About 7% of electricity generated in the U.S. is lost during transmission due to resistance of conductors. Superconductors are a unique class of materials which can conduct electricity with no resistance. This property can be advantageously used to transmit electricity over long distances with minimal losses, increase the power produced or reduced the power used by electric equipment as well as reduce the size and weight of electric equipment.
When produced in form of a thin film, superconducting wires can carry up to 200 times more current than conventional copper wires of the same cross section. We use a metal organic chemical vapor deposition (MOCVD) process to deposit high quality epitaxial superconducting layers on biaxially-textured nanometer scale buffers atop high-temperature resistant metal substrates.
Our focus is to improve the critical current performance of the superconducting wires especially in high magnetic fields. Microstructural defects responsible for decrease in critical current density with increasing film thickness are studied and appropriate modifications are implemented to the MOCVD process and materials.
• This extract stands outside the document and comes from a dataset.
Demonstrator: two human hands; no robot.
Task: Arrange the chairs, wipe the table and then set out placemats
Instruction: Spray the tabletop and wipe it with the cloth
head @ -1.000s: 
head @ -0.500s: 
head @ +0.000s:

Additionally, nano-scale defects are introduced either in form of precipitates or self-assembly structures through appropriate compositional modification. These defects enable effective pinning of vortices resulting in higher current densities. Our goal is to achieve a critical current of 1000 A/cm in a 2.5 micron thick superconducting film, which is 50% better than the state-of-art today. Another goal is to achieve an isotropic critical current density with better than 50% retention at 77 K and 1 T, which is about 2 to 3 times better than the state-of-art today.